**ACTION ITEM:** Below are entries with pictures among them; reproduce exactly, and only, the lines from the one containing "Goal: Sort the" down to the one containing "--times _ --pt", without the pictures.

(Stored entries)
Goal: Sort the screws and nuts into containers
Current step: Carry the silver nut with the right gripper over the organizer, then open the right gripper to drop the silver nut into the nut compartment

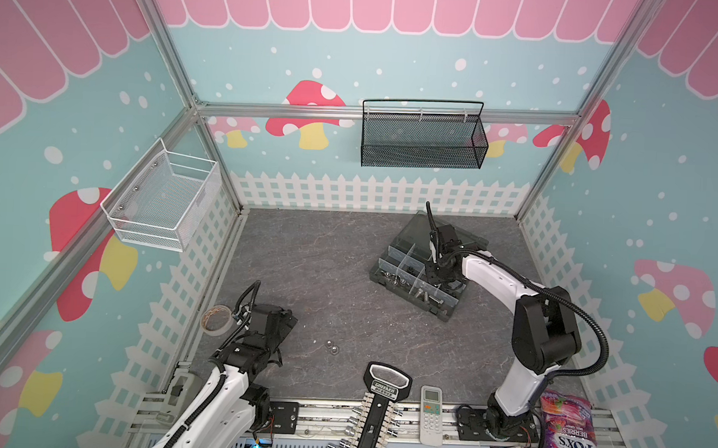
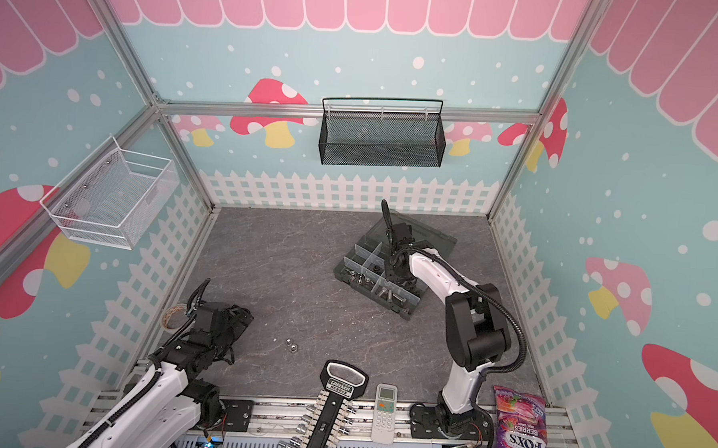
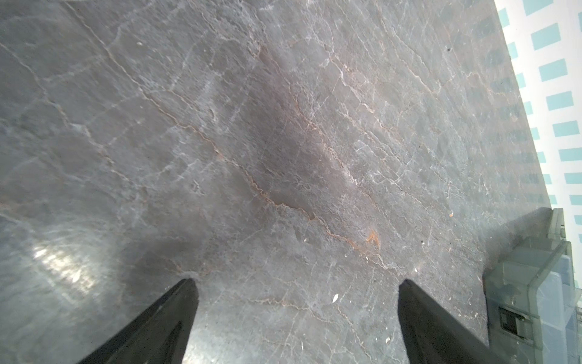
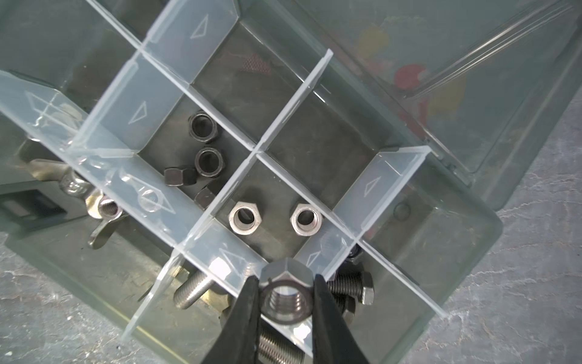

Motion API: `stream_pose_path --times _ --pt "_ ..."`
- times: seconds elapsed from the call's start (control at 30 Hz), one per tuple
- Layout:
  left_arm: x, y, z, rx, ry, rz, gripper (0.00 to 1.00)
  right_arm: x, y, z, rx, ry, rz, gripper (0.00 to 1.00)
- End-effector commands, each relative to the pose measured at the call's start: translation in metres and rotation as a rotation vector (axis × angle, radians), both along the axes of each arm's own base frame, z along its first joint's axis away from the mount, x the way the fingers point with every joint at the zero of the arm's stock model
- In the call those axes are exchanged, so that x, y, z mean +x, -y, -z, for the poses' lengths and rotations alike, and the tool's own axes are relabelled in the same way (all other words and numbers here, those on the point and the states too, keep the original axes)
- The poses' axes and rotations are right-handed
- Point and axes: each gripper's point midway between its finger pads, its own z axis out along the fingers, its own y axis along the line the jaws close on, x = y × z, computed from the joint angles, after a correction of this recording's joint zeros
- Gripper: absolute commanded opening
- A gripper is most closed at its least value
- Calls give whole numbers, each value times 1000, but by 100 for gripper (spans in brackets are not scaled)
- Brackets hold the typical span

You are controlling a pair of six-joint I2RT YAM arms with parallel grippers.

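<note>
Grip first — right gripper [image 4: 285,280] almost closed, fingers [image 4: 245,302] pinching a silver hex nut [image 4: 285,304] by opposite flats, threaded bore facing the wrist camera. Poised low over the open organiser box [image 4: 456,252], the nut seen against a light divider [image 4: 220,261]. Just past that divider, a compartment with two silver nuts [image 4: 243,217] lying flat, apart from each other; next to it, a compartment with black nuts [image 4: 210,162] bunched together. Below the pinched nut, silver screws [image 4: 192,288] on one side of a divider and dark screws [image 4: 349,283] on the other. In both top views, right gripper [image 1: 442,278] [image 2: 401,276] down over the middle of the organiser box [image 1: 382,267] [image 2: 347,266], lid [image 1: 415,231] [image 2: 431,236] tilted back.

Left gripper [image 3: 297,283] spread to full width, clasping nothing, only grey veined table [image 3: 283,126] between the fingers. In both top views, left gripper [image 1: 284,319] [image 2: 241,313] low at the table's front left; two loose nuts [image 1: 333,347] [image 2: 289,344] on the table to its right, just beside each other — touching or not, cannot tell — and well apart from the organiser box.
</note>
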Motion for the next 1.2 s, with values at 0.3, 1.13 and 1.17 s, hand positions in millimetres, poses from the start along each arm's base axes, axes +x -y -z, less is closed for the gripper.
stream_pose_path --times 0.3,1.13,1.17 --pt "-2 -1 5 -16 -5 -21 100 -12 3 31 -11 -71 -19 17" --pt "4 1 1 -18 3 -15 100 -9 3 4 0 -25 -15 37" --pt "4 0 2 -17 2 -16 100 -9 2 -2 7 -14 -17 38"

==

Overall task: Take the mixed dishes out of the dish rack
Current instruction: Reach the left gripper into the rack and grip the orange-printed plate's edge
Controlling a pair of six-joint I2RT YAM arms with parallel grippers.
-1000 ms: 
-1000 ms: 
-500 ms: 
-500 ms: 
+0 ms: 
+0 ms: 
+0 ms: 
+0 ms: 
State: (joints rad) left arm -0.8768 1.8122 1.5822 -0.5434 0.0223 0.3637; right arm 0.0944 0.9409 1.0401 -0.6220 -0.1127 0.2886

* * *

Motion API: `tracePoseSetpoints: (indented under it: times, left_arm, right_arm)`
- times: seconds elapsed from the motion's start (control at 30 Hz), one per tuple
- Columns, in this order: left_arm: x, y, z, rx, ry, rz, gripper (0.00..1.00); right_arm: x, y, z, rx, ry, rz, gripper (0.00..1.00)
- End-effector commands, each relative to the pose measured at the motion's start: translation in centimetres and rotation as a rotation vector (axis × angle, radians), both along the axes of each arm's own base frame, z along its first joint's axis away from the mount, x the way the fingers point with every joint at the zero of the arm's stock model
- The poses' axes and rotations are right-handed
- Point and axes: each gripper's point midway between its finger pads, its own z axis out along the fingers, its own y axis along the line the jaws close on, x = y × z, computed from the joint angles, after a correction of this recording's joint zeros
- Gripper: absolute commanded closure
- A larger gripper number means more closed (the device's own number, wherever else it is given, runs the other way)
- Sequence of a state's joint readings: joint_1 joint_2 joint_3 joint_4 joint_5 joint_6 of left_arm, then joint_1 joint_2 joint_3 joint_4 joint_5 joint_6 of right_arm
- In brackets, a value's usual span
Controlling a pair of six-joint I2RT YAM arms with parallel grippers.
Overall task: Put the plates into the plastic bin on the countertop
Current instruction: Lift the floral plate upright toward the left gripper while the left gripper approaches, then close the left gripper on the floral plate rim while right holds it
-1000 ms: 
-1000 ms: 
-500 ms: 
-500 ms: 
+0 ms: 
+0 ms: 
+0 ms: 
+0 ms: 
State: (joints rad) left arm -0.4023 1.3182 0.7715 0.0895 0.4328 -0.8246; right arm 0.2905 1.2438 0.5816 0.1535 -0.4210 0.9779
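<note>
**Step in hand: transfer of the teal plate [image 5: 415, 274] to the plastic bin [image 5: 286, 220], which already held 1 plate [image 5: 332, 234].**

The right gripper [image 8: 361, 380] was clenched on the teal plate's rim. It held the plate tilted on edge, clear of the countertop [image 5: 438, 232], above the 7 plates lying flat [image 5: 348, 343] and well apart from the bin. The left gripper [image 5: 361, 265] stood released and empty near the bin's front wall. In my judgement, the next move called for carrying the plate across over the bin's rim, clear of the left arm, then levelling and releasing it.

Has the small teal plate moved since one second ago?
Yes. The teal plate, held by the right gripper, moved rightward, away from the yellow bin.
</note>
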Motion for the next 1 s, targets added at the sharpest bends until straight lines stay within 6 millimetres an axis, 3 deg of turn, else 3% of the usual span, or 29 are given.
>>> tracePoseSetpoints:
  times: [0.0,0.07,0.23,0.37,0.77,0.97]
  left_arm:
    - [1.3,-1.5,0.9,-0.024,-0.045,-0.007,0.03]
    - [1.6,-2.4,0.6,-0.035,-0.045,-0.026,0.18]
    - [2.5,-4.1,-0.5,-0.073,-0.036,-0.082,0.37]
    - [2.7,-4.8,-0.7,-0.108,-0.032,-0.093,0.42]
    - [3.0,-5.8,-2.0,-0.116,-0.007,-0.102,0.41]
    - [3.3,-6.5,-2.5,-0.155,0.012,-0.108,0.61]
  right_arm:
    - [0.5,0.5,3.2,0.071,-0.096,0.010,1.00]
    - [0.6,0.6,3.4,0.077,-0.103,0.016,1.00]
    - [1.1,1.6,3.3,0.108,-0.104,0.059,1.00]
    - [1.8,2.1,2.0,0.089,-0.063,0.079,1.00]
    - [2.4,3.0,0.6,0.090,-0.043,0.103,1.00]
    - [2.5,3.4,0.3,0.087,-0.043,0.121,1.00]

**TASK OUTPUT:**
Goal: Sort the screws and nuts into containers
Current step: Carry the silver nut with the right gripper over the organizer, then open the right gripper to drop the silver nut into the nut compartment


Motion API: `stream_pose_path --times _ --pt "_ ..."`

The exercise calls for nothing more than this answer.